Exercise prompt
Where a line in the listing contains the string "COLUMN", copy that line out.

Provided material

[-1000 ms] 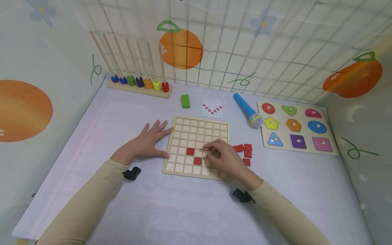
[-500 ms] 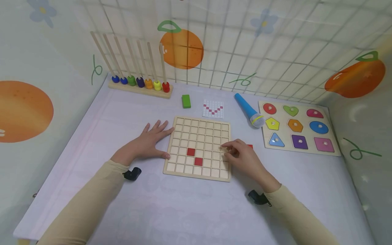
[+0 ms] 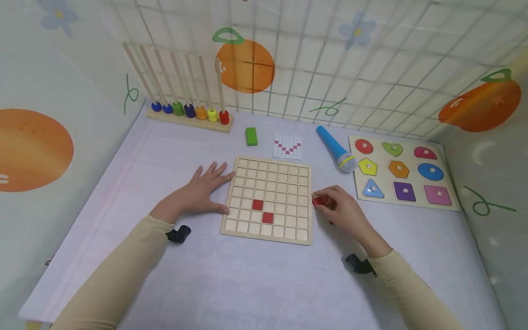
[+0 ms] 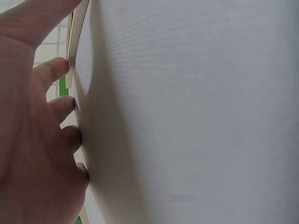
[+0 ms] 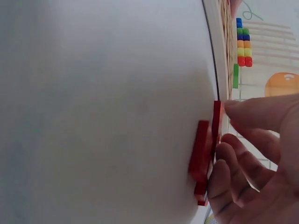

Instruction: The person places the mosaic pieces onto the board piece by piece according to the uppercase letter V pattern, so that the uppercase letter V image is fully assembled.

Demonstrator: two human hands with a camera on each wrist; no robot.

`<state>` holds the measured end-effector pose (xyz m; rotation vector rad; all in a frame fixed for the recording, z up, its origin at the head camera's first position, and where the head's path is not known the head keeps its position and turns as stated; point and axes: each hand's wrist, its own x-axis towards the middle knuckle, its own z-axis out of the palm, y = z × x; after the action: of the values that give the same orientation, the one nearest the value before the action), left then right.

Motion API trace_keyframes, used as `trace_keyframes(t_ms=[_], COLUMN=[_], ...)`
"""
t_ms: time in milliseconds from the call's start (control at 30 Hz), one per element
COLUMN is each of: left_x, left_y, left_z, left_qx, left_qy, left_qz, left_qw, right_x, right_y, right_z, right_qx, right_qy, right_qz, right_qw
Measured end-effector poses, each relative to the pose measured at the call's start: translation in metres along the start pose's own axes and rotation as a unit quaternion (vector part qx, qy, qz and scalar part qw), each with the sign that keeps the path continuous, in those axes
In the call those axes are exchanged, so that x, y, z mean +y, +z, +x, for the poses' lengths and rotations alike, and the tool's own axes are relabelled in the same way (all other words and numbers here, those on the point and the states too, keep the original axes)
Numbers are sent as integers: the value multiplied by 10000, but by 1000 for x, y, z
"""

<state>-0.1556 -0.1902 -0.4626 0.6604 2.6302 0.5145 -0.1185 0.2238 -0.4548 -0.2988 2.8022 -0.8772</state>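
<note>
A wooden grid board [image 3: 268, 181] lies in the middle of the table, with two red tiles [image 3: 257, 205] set in its lower rows. My left hand [image 3: 208, 189] lies flat on the cloth at the board's left edge, fingers straight, thumb against the frame; in the left wrist view the left hand [image 4: 37, 140] rests on the cloth beside the board's edge [image 4: 74, 32]. My right hand [image 3: 330, 201] is just right of the board, fingers curled, pinching a red tile [image 3: 317, 201]. In the right wrist view the fingertips [image 5: 247, 114] hold one red tile [image 5: 217, 122] beside other loose tiles [image 5: 202, 151].
A small pattern card [image 3: 287, 146] and a green block [image 3: 250, 136] lie behind the board. A blue toy microphone [image 3: 335, 149] and a shape puzzle [image 3: 449, 204] are at the right. A bead abacus [image 3: 187, 112] stands at the back left. Patterned walls enclose the table.
My right hand has left the board's lower middle, moved right past its edge to the loose red tiles and taken hold of one. The left hand has not moved.
</note>
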Motion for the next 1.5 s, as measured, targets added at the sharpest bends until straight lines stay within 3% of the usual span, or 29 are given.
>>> trace_keyframes(t_ms=[1500], left_x=[1], left_y=[0], left_z=[0], left_qx=[-38], left_qy=[-67], left_qz=[-32], left_qw=[10000], right_x=[4], right_y=[-6], right_z=[-1], right_qx=[-63], right_qy=[-103], right_qz=[-301], right_qw=[9995])
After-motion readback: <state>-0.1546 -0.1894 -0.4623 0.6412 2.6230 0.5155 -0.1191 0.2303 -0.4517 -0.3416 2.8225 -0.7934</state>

Task answer
Motion API trace_keyframes, used as `trace_keyframes(t_ms=[_], COLUMN=[_], ...)`
COLUMN is each of: left_x, left_y, left_z, left_qx, left_qy, left_qz, left_qw, right_x, right_y, right_z, right_qx, right_qy, right_qz, right_qw

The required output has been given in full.